La vérité, c’est l’adéquation de la pensée à la réalité.
Or, comme la réalité est unique, il ne peut y avoir qu’une seule
vérité et elle est absolue. Certes, la vérité peut être
différente selon les lieux et les temps, dans la mesure où la
réalité est elle-même différente. Par exemple, on peut dire « il
fait chaud » à l’équateur et « il fait froid » au pôle (les
notions de chaud et de froid correspondent à des critères fondés
sur la réalité). Mais, si l’on émet plusieurs « vérités » au
sujet d’une même réalité, c’est que toutes ces « vérités »,
en dehors, au mieux, d’une seule, sont des erreurs qu’il faut
débusquer et éliminer. Comment pouvons-nous connaître la
vérité ? D’abord, en scrutant la réalité telle que nos sens
physiques nous la font connaître. Les sens constituent nos seuls
liens avec l’objet, le réel, sur lequel ils nous apportent des
informations. Ces informations ne suffisent pas en elles-mêmes, elles
peuvent même être erronées, le résultat d’illusions.
C’est alors que l’intelligence
intervient. Aidée de la mémoire qui lui apporte des références,
elle procède en trois étapes. Première étape : la formation
des idées ; il s’agit d’un travail d’abstraction qui tend
à sonder la nature des choses et
à les définir.
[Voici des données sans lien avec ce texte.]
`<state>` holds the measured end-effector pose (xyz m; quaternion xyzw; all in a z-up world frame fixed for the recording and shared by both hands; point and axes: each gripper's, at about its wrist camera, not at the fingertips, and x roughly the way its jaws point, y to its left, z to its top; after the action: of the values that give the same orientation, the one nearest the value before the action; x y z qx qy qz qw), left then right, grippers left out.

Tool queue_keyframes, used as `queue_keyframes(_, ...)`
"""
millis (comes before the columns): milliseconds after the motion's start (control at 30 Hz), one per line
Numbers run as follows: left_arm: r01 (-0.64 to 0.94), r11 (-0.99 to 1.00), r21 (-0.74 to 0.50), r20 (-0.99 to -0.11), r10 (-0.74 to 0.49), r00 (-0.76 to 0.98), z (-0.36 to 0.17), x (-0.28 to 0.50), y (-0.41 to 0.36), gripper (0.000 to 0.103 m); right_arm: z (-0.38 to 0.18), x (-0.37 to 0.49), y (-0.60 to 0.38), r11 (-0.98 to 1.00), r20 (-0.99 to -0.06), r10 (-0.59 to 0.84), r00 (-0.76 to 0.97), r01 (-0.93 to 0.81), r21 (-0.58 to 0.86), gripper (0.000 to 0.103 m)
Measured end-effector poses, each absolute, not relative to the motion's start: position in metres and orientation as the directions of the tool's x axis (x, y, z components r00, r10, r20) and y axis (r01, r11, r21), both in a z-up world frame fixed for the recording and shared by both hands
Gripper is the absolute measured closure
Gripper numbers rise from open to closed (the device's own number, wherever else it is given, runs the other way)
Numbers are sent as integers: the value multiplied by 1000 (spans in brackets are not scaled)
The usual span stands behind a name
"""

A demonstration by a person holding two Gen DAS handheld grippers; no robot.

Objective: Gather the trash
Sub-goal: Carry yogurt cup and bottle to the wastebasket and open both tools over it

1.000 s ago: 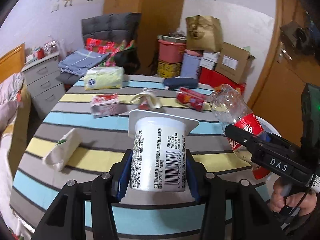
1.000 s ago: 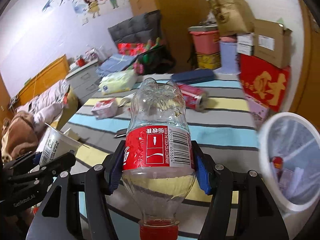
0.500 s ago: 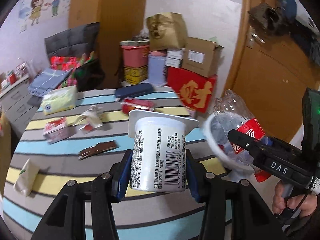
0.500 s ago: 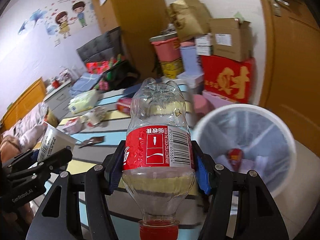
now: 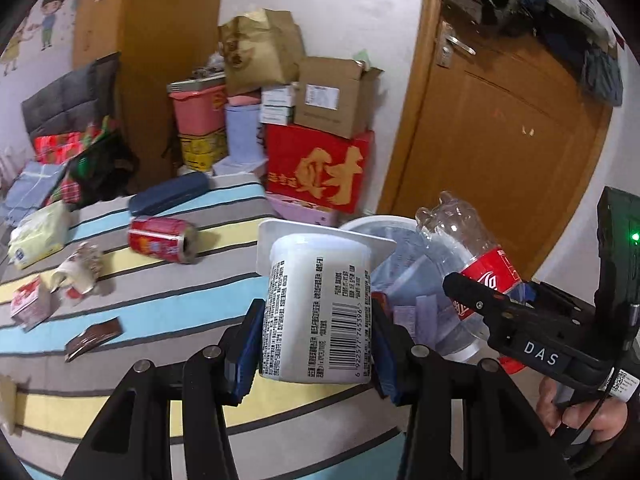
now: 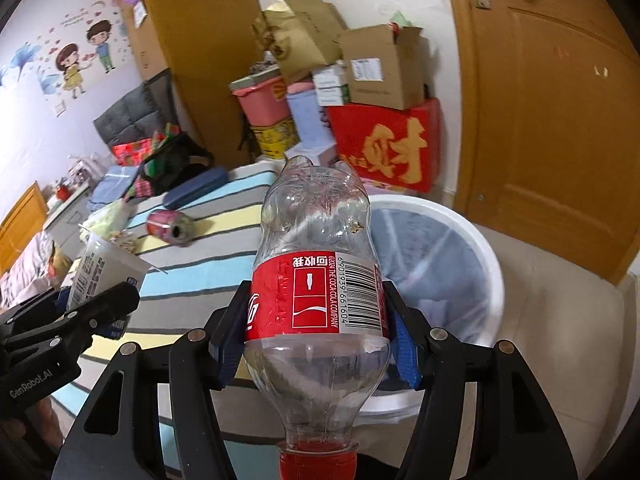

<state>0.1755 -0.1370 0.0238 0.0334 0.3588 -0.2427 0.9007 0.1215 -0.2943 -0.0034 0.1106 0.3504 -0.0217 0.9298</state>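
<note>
The left gripper [image 5: 316, 344] is clamped on a white plastic yogurt cup [image 5: 318, 312] with a barcode, held over the striped bed's right edge. The right gripper [image 6: 316, 334] grips a clear plastic cola bottle [image 6: 316, 280] (red cap nearest the camera). Just beyond both stands a round white trash bin [image 6: 476, 240]. Farther left on the striped blanket [image 5: 192, 292] lies a crushed red can [image 5: 162, 239].
</note>
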Motion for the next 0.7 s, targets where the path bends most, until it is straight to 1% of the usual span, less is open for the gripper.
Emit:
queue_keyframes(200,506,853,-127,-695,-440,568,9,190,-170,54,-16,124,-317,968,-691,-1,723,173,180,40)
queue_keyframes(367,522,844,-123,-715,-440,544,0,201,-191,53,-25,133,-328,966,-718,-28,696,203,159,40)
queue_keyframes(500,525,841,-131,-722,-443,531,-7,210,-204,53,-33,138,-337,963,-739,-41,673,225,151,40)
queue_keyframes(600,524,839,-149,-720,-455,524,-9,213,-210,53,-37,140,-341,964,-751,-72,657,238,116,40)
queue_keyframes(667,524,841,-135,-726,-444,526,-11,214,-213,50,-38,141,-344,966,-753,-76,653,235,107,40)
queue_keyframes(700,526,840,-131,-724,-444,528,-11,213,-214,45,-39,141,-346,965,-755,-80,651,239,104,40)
Deuxième étape: le jugement qui permet d’apprécier
et de classer les idées (il s’agit toujours ici d’idées
dégagées de la réalité et non d’idées créées par le sujet).
Enfin, le raisonnement enchaîne les idées entre elles par analogie,
par induction ou, le plus souvent, par déduction. Bien sûr, l’erreur
peut surgir à n’importe quel niveau du processus. D’où la
nécessité de procéder sans cesse à des contrôles. En ce qui
concerne les vérités révélées, objets de la foi, elles ne sont
directement accessibles ni aux sens ni à l’intelligence. On ne
pourra donc pas les rechercher par les mêmes moyens que les vérités
naturelles[59].
Doivent-elles pour autant être laissées aux aléas d’éventuelles
« expériences sensibles » ou à une adhésion purement sentimentale
et subjective ? Non pas. Ce qui peut être recherché, c’est la
vérité de la révélation par le moyen de l’apologétique[60].
L’apologétique,
qui s’adresse à l’intelligence, fournit les bases de la
crédibilité et de la crédentité de la révélation et de son
contenu. Elle amène à l’acte de foi qui requiert l’adhésion de
l’intelligence. Et cet acte de foi entraîne l’acceptation de l’ensemble
des vérités révélées (ou proclamées, chacune avec sa note
théologique), sans qu’il soit permis ni même simplement logique d’en
rejeter, d’en relativiser ou d’en passer sous silence (serait-ce
pour un motif « œcuménique »). On voit combien tout ceci se trouve
contredit par la position de Luther, initiateur de cette Réforme dont
la mentalité moderne est tributaire et dont les protestants qui y
trouvent leur origine fonderont le Pentecôtisme, lui-même géniteur
du Renouveau catholique. Pour Luther, l’intelligence était la «
putain du diable » : Pour trouver Dieu, il fallait, selon lui,
le sentir et réduire la foi à la confiance.